• _Records_:
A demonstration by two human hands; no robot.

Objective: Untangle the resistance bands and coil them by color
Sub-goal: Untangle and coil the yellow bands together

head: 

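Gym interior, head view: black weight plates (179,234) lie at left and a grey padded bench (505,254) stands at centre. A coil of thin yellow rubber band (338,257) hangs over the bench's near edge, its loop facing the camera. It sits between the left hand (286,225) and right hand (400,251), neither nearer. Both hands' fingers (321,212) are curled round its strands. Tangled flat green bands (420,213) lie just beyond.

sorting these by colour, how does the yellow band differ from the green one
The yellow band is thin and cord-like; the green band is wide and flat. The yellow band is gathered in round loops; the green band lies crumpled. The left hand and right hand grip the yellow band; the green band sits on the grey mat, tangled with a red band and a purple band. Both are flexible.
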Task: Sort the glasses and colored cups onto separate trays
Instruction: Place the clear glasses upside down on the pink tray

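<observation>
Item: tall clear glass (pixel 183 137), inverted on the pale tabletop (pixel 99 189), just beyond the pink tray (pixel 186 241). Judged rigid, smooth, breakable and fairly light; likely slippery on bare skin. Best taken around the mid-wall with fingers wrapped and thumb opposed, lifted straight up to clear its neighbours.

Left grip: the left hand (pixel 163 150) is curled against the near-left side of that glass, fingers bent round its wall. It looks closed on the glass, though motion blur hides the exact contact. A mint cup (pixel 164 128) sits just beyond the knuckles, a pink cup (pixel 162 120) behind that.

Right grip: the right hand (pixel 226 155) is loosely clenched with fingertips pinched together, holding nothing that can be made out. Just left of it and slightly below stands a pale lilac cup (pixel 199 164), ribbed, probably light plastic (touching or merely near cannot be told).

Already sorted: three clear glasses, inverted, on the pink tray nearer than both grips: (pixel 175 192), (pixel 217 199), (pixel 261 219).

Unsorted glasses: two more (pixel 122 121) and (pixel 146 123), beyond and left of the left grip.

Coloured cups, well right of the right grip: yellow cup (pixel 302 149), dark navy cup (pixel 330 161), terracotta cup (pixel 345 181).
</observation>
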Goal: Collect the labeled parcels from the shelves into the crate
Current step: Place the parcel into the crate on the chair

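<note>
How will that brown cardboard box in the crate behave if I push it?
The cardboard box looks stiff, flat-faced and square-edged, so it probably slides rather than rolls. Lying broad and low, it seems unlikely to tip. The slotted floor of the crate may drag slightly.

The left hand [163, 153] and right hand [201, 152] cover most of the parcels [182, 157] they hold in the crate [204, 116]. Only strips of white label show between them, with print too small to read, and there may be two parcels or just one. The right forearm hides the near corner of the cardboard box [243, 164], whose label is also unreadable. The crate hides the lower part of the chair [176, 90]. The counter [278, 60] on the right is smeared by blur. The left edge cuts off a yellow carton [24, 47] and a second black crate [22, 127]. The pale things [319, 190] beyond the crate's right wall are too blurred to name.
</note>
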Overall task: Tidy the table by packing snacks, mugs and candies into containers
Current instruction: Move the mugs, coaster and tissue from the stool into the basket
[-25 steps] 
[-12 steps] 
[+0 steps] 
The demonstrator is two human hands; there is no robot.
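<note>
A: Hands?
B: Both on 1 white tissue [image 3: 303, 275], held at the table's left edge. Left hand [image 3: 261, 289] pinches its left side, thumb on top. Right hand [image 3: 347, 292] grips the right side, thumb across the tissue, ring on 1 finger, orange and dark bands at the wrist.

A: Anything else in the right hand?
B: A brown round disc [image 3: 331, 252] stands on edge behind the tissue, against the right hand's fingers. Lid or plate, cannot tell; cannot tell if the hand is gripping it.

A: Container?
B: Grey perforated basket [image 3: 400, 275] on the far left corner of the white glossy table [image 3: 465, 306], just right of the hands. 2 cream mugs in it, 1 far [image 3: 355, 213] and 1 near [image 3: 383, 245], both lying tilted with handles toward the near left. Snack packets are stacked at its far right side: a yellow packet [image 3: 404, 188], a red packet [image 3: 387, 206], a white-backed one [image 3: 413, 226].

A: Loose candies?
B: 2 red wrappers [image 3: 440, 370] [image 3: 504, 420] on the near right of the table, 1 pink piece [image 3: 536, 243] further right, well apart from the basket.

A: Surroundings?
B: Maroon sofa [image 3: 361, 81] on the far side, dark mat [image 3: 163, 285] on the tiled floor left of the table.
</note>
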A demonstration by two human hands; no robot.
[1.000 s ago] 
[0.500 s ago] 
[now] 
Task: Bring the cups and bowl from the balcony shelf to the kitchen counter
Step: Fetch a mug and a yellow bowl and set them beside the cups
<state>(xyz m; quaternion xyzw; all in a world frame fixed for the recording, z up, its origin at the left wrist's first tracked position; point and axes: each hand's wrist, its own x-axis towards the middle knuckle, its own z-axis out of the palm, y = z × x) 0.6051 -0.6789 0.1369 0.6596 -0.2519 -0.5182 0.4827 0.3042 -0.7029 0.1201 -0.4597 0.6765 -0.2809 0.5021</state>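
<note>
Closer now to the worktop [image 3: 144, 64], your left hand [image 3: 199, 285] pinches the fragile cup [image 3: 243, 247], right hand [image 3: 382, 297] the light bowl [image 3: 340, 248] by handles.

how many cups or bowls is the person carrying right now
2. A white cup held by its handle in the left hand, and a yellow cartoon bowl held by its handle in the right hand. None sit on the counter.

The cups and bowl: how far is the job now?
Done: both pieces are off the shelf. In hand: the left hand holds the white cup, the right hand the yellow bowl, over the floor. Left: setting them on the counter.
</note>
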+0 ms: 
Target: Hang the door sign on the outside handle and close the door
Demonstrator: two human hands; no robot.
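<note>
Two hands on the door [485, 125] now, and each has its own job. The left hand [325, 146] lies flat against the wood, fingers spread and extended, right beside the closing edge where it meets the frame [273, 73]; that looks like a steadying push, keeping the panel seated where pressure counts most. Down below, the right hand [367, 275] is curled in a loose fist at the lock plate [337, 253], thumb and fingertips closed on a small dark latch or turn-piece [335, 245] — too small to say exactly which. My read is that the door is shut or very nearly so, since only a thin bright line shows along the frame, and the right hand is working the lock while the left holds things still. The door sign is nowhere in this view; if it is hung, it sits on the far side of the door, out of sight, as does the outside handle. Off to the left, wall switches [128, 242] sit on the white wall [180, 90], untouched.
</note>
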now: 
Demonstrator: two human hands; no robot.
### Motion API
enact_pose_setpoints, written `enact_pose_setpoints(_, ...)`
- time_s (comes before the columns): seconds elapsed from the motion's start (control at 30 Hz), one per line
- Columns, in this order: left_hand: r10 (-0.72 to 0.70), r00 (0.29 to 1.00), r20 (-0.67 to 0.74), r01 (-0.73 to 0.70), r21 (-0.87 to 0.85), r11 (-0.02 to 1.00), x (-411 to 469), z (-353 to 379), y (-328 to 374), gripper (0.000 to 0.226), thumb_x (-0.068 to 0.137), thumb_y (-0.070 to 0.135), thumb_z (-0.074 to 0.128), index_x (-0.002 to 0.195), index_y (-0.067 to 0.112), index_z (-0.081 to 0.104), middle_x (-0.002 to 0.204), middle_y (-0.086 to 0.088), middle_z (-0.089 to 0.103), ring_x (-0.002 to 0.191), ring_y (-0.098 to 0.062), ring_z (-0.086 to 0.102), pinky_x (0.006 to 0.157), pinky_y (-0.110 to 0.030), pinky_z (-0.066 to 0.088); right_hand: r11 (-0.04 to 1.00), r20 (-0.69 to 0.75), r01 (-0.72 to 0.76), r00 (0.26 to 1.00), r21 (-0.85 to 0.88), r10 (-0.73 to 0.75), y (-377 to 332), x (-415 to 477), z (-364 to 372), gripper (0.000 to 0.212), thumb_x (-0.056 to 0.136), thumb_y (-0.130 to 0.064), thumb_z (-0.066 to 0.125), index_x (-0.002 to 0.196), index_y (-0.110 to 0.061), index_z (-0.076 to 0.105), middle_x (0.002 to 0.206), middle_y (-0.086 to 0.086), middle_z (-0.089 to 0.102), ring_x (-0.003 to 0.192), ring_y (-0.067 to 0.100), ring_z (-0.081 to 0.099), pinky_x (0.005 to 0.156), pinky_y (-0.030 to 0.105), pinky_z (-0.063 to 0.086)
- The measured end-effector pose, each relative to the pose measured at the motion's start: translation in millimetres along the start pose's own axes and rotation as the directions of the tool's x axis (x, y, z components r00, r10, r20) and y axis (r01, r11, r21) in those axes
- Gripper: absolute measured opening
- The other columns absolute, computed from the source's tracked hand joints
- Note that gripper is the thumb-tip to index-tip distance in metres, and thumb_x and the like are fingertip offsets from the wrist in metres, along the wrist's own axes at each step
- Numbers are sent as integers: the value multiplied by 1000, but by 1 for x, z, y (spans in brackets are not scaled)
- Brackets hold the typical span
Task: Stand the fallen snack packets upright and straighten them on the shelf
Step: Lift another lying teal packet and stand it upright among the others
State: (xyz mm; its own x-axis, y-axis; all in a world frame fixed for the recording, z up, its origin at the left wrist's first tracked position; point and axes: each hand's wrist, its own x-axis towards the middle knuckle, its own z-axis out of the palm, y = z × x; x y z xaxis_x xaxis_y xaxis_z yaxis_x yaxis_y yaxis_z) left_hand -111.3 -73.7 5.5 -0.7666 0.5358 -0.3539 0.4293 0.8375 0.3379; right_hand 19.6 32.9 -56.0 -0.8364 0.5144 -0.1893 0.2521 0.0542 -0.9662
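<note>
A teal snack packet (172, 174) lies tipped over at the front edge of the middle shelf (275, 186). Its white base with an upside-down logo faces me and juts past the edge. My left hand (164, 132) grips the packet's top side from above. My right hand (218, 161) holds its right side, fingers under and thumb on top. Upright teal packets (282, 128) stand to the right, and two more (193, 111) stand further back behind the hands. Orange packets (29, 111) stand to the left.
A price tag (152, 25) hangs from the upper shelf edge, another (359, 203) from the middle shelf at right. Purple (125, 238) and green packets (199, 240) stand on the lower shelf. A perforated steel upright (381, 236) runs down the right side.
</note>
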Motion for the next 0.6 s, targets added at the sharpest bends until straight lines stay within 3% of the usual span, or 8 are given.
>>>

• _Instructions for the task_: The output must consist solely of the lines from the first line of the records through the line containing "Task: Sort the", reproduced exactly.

• _The answer_:
A demonstration by two human hands; no robot.

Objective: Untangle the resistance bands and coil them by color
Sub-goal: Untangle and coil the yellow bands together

head: 

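Gym interior, head view: black weight plates (179,234) lie at left and a grey padded bench (505,254) stands at centre. A coil of thin yellow rubber band (338,257) hangs over the bench's near edge, its loop facing the camera. It sits between the left hand (286,225) and right hand (400,251), neither nearer. Both hands' fingers (321,212) are curled round its strands. Tangled flat green bands (420,213) lie just beyond.

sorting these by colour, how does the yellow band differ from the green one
The yellow band is thin and cord-like; the green band is wide and flat. The yellow band is gathered in round loops; the green band lies crumpled. The left hand and right hand grip the yellow band; the green band sits on the grey mat, tangled with a red band and a purple band. Both are flexible.
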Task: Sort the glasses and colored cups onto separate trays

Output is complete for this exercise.